A POA allows an individual (called the principal) to designate another individual (called the agent or attorney-in-fact) to carry out certain actions on the principal’s behalf.  A POA can be general, covering a broad range of financial and administrative matters, or special, authorizing the agent to handle one specific transaction, such as the sale of a house.  In addition, a POA can be durable, meaning that it remains effective in the event the principal becomes incapacitated, or it can be non-durable, meaning that it ceases to be effective in the event the principal becomes incapacitated.  One key change enacted by the new law is that, unless a POA specifically states otherwise, it is deemed to be durable.

A durable POA can either become effective immediately upon its execution or it can “spring” into effect upon the principal’s incapacity.  According to an article by the Birmingham News, “If the POA provides it is not to become effective until the principal’s disability, incompetency, or incapacity, and the POA does not designate a person to make that determination [of when incapacity has occurred], the Act sets forth who can make that determination.  Further, the term ‘incapacity’ in the new Act had been defined to include persons who are missing, detained (including persons in a penal system), or persons who are outside the United States and are unable to return.”

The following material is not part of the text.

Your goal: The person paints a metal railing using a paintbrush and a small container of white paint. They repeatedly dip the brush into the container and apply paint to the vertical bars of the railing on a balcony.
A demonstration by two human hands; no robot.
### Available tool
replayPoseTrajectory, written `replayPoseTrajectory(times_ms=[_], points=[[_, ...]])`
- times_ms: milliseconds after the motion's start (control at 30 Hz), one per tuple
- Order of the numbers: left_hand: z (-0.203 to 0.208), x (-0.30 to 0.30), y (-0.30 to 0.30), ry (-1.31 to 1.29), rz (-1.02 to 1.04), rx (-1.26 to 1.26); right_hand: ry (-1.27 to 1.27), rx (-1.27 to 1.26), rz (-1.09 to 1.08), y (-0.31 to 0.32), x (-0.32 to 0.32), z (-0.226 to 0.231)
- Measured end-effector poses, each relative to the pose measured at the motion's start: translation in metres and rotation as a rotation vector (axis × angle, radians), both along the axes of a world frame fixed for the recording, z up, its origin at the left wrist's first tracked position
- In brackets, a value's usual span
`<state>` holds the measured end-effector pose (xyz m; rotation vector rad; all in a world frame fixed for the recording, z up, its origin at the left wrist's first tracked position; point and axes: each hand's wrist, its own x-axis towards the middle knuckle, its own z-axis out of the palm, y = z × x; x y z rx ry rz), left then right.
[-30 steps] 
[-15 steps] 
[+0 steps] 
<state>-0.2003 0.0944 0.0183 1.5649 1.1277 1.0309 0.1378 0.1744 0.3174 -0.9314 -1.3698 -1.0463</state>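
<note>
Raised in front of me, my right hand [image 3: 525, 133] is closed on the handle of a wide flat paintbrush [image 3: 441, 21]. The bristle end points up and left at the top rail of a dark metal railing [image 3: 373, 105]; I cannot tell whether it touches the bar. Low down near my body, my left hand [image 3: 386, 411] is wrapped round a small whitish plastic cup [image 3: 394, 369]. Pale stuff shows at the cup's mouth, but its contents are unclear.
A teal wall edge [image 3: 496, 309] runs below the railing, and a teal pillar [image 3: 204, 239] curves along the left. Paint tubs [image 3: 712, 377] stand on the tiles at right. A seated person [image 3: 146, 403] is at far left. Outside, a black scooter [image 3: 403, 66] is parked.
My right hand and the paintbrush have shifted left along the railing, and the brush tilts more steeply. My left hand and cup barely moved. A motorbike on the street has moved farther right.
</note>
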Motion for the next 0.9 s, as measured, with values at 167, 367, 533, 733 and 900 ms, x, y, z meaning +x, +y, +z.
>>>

The new Act provides a list of powers that are deemed to be included when a POA includes language giving the named agent the general power “to do all acts that a principal could do” (or similar language) with respect to real property and tangible personal property; stocks and bonds; insurance and annuities; banks and other financial institutions; operation of an entity or business; estates, trusts and other beneficial interests; claims and litigation; benefits from governmental programs or civil or military service; retirement plans, and gifts.  For example, the statutes dealing with general grants of authority for real property make it clear that an agent can sell, exchange convey, mortgage, release, partition, pledge as security, manage or conserve property, develop, make repairs or alterations, etc.—everything the principal him or herself could do with the real property (if he or she possessed capacity).

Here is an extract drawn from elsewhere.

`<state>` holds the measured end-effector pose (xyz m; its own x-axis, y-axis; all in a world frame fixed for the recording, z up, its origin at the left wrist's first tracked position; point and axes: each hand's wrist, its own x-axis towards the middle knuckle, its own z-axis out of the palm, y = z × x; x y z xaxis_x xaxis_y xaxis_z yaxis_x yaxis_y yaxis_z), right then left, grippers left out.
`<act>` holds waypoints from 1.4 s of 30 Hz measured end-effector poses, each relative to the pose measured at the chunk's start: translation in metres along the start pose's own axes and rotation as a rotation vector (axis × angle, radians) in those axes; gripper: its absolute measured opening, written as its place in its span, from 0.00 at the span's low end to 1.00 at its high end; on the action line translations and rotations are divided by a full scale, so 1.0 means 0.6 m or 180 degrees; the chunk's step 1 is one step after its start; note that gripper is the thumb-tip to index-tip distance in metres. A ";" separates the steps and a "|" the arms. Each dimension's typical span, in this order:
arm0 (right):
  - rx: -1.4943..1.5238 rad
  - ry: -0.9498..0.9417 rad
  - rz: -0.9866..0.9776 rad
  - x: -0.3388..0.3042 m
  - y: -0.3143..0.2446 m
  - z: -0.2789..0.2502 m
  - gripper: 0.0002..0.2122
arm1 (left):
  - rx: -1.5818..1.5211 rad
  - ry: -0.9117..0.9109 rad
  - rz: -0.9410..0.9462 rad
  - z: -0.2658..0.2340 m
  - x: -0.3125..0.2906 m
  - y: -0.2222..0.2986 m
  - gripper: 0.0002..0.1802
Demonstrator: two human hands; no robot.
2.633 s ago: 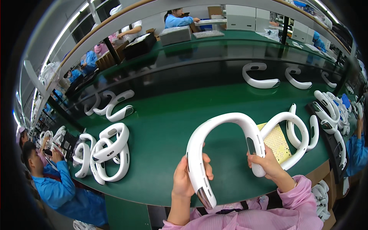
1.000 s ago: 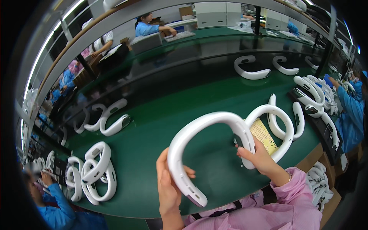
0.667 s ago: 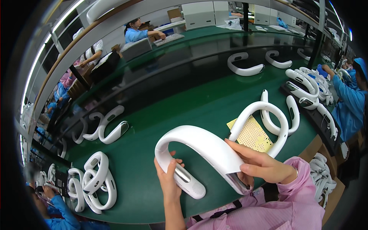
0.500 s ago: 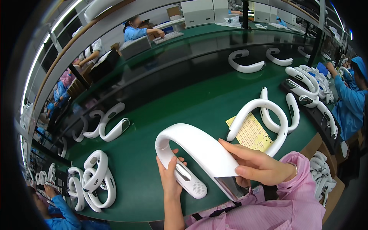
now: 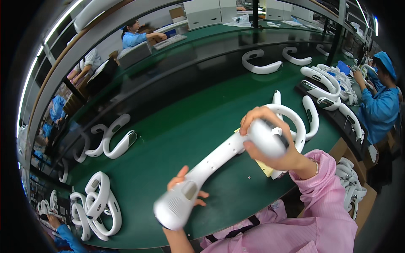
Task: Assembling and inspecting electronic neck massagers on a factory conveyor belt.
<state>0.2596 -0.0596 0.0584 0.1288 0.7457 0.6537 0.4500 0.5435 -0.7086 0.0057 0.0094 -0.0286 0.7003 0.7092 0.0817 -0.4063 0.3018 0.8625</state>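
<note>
White plastic, a curved, neckband-shaped device (image 5: pixel 217 161) hangs above the green worktop (image 5: pixel 160 168), its near grilled end at 7 o'clock cradled by the left hand (image 5: pixel 177 180), its far end at 4 o'clock gripped by the right hand (image 5: pixel 292 158). A careless swing could knock the white ring-shaped band (image 5: pixel 301 126) beyond, at 3 o'clock; a slack grip could drop the device. No lettering is legible.

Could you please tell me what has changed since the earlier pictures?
The white, curved plastic band has been rotated; the right hand has raised one end, hiding most of the yellow dotted board. The left hand stays around the other. White stacked loops stay put.
</note>
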 end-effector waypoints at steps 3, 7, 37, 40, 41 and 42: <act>0.0521 0.0077 0.0536 -0.006 0.005 -0.011 0.16 | 0.0735 0.0109 0.0465 0.001 -0.001 0.016 0.40; 0.0816 0.0185 0.0805 -0.008 -0.006 -0.011 0.17 | 0.1023 0.0382 0.0656 -0.017 0.001 0.021 0.41; 0.1975 0.0231 0.3660 0.097 0.162 0.062 0.09 | 0.0488 0.1389 -0.0146 -0.104 0.107 0.017 0.27; 0.2247 0.1124 0.3486 0.157 0.249 0.045 0.10 | 0.3165 0.1875 0.0682 -0.203 0.167 0.027 0.24; 0.2304 0.1328 0.3521 0.181 0.271 0.039 0.13 | 0.3974 0.1996 0.1040 -0.242 0.190 0.030 0.27; 0.2370 0.1532 0.3559 0.202 0.295 0.035 0.16 | 0.4787 0.2109 0.1404 -0.279 0.209 0.038 0.30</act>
<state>0.3360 0.1352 0.0069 0.4509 0.7904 -0.4146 -0.6285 -0.0486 -0.7763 -0.0138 0.2119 -0.0822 0.1900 0.8097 0.5552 0.6570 -0.5251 0.5409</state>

The Act also sets forth certain powers that must be included specifically in the POA or the agent will not possess such powers.  Examples of powers that must be specifically granted include, among other things, the ability to create or change a beneficiary designation, the ability to create or change rights of survivorship, and the ability to exercise fiduciary powers that the principal has the authority to delegate.  The Act assumes that the average person would not want his or her agent to have these powers, but these limitations can have real effect on business, real estate, and estate planning goals that an agent may want to implement on the principal’s behalf.  For example, without a specific grant of authority, an agent could not create a joint tenants with rights of survivorship arrangement for the residence of the principal and his or her spouse.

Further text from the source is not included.